Screwed by the Network: Maybe not as bad as certain other Nick shows, but still a factor. The show was constantly jumbled all over the schedule so that nobody ever knew when it was on, and new episodes were premiered at timeslots like 9:15 pm. However, while the suits didn't always understand exactly what he was doing, they gave him an awful lot of leeway, and Vasquez himself would later admit that given complete creative control the only thing that might change was that extras would explode at random.
The first episode contains the line "Invader's blood marches through my veins like giant, radioactive rubber pants!" The line was supposed to say "ants". But it's the kind of show where "pants" actually fits better.
The Hamstergeddon episode involved Ultra Peepi swaggering down the street, not by intention. It came back from animation that way, and Jhonen loved it and had the composer make funk music to go under it. "I want to hear Barry White saying 'Ultra Peepi.'"
Another instance of one of Zim's fubbed lines being kept in the show: in 'Bad, Bad, Rubber Piggy' Zim says the phrase "temporal doom." It's technically supposed to be pronounced temp-er-al, but on every take Horvitz would only say temp-ohr-uhl.
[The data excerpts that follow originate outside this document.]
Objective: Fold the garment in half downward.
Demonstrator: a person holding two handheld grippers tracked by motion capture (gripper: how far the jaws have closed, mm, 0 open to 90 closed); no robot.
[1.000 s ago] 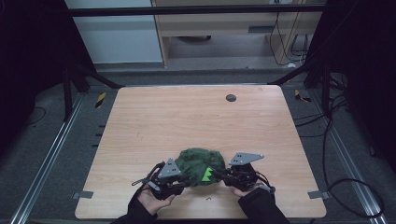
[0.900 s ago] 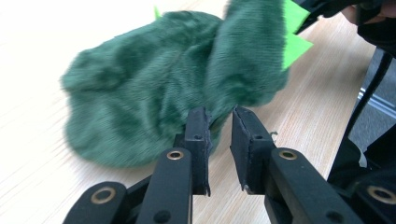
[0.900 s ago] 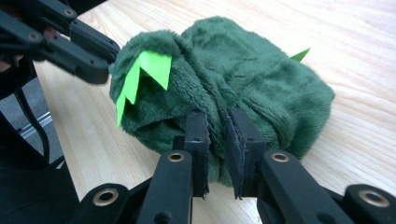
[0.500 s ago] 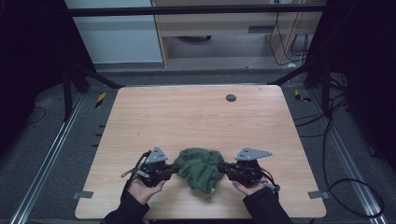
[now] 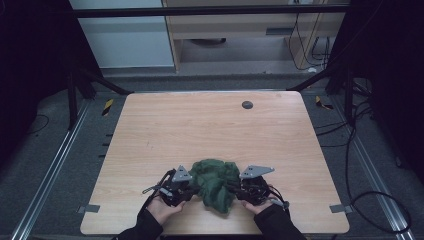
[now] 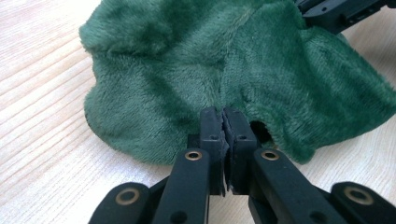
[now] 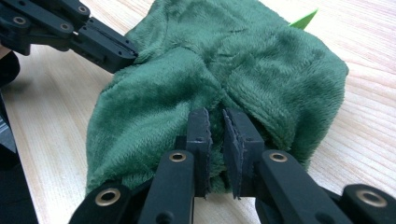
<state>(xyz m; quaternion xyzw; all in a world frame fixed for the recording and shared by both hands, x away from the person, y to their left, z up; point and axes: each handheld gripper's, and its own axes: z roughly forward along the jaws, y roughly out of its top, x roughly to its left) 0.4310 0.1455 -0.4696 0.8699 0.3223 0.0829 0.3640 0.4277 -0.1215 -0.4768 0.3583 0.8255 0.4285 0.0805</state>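
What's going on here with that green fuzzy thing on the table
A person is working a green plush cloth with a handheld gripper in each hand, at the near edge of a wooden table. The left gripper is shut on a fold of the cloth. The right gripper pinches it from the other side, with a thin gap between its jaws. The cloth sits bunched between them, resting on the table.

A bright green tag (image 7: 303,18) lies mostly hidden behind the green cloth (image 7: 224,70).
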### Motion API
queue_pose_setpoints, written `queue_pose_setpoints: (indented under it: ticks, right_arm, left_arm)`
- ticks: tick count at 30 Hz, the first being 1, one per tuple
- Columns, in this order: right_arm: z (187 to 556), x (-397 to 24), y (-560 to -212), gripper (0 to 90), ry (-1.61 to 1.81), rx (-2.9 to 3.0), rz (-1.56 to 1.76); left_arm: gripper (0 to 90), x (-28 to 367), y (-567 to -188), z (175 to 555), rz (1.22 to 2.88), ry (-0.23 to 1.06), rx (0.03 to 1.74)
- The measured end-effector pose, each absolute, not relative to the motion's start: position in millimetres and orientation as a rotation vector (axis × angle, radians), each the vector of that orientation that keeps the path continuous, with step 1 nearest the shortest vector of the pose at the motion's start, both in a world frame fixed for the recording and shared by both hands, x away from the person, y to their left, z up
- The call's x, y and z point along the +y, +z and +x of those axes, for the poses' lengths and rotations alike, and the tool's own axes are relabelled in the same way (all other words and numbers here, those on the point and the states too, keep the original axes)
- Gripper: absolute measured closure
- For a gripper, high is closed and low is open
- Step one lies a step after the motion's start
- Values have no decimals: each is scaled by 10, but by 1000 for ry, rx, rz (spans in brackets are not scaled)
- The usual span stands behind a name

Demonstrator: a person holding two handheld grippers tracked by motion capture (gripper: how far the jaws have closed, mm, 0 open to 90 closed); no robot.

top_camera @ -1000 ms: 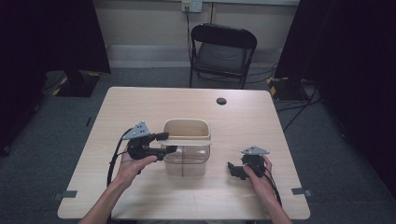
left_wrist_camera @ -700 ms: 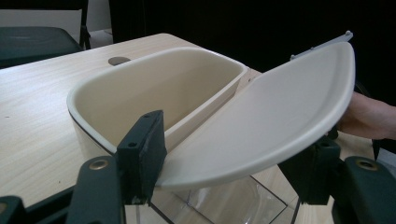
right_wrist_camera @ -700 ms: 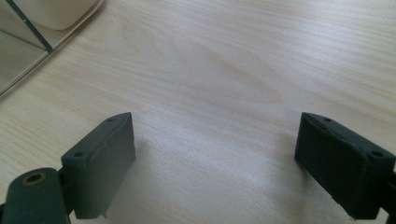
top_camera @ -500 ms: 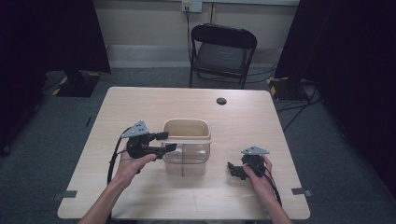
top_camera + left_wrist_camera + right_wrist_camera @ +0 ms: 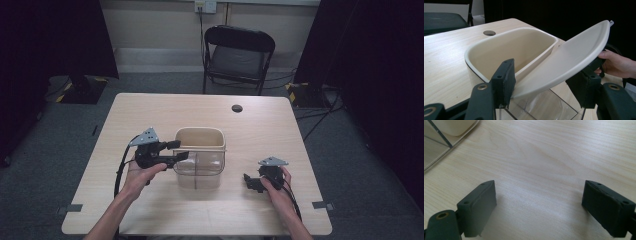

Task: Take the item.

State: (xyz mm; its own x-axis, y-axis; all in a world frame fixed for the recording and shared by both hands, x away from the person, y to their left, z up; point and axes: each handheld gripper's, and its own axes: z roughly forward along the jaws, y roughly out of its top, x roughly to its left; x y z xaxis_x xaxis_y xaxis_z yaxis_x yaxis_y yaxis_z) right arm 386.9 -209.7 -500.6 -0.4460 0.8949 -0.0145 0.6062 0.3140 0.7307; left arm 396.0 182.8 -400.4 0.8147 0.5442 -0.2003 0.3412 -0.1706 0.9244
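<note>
Comparing with a second ago: almost nothing has moved in the high view. Right gripper (image 5: 248,181) stays parked low on the table (image 5: 150,115) near the front edge, jaws spread wide, nothing between them. Left gripper (image 5: 177,150) is still at the left rim of the clear bin (image 5: 200,162), mid-table. Its jaws are apart, and the bin's beige swing lid (image 5: 574,57) sits tilted up between them; can't tell if either pad touches it. My read: lid is mid-swing and no grip has closed yet. Beyond that: cable hole (image 5: 237,108), then folding chair (image 5: 239,55).
</note>
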Motion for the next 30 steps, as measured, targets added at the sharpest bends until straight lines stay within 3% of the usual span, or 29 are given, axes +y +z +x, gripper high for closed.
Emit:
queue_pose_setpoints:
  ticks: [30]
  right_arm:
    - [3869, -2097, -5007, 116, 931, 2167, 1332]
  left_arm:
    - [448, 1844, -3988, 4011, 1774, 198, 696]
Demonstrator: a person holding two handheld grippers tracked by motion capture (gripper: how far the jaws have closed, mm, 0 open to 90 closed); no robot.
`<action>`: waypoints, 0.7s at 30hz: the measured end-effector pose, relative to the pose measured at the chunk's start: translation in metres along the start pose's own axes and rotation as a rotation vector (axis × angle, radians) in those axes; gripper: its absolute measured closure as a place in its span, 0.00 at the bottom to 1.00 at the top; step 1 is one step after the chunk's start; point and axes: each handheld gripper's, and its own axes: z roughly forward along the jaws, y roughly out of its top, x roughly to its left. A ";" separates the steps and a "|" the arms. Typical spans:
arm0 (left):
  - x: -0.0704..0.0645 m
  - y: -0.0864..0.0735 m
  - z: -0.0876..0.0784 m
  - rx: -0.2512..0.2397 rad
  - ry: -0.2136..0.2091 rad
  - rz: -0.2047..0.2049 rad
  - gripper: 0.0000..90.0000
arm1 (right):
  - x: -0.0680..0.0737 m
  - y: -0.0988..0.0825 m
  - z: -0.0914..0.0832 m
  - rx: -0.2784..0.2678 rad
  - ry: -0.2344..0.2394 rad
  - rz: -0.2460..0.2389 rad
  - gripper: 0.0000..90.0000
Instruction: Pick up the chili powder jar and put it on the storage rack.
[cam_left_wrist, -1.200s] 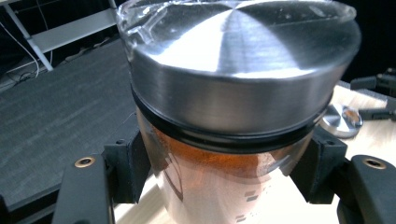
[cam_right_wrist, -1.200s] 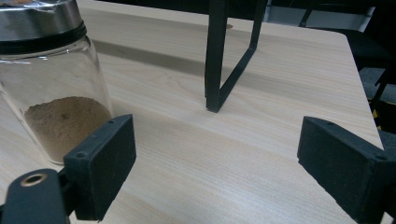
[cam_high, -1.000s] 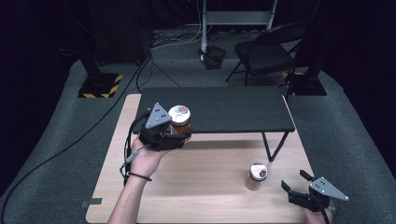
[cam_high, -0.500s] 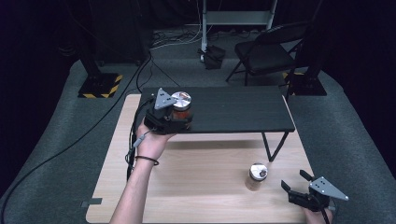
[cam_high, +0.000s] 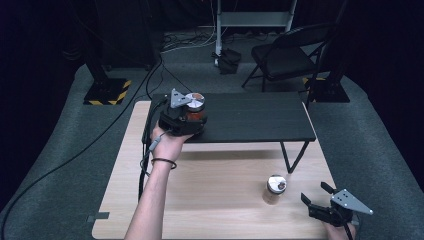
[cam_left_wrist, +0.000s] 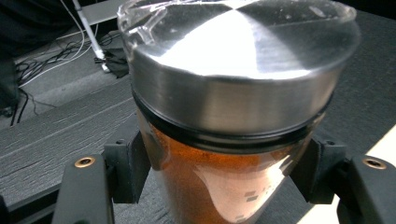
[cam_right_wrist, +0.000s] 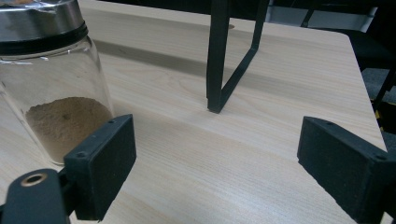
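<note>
1. Claw on my left (cam_high: 189, 116) is pinching the orange spice jar (cam_left_wrist: 233, 140) over the black shelf (cam_high: 250, 117), near its left end.
2. Setting it down remains, I judge.
3. My right claw (cam_high: 320, 200) is spread beside the brown spice jar (cam_high: 274, 189) on the tabletop (cam_high: 210, 200); that jar is not yet gripped.

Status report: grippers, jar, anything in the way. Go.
Left gripper shut on red spice jar, over the black shelf. Right gripper open, empty, beside tan spice jar on the table. Nothing in the way.
</note>
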 end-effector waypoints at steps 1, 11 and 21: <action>0.000 0.000 0.001 0.001 0.000 -0.004 0.35 | 0.000 0.000 0.000 -0.001 0.000 0.000 0.12; -0.002 -0.005 0.009 0.002 -0.002 -0.025 0.35 | 0.000 0.000 0.000 -0.002 0.000 0.003 0.12; -0.002 -0.010 0.008 -0.011 0.000 -0.042 0.35 | 0.000 0.000 0.000 0.000 0.001 -0.001 0.12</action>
After a few takes they realized they wouldn't be able to get him to say it correctly, so they kept the line in.
Danielle Koenig's original script for "Vindicated" had Dwicky genuinely believing Dib. She refers to the change as Jhonen having "mangled" it, but she didn't sound as annoyed about it as her word choice might lead one to believe.
It's claimed in the commentary that the original ending of "Bad, Bad Rubber Piggy" was Dib dying and being replaced by a character named "Louie" as Zim's new rival. This may have just been a joke, however.
Another commentary tidbit is that Iggins was originally slated to die at the end of "Game Slave 2," but Executive Meddling prevented that.
In a blog post Jhonen noted the original script for "Gaz: Taster of Pork" simply ended with Dib defeating the Porklord and then sharing pizza with Gaz. Eric Truehart came up with the ending we got instead.
Mark Hamill was originally considered for the role of Zim, but was dismissed by Nickelodeon for sounding too old.
Billy West was also considered, and his voice is Zim's in the original pilot, available on Youtube. However, with Futurama already on the air, Jhonen didn't want West's voice in two sci-fi shows at the same time, citing it to be too recognizable across both shows.
Skoodge's SIR unit would have appeared in a cancelled episode. Its name was CHIPZ.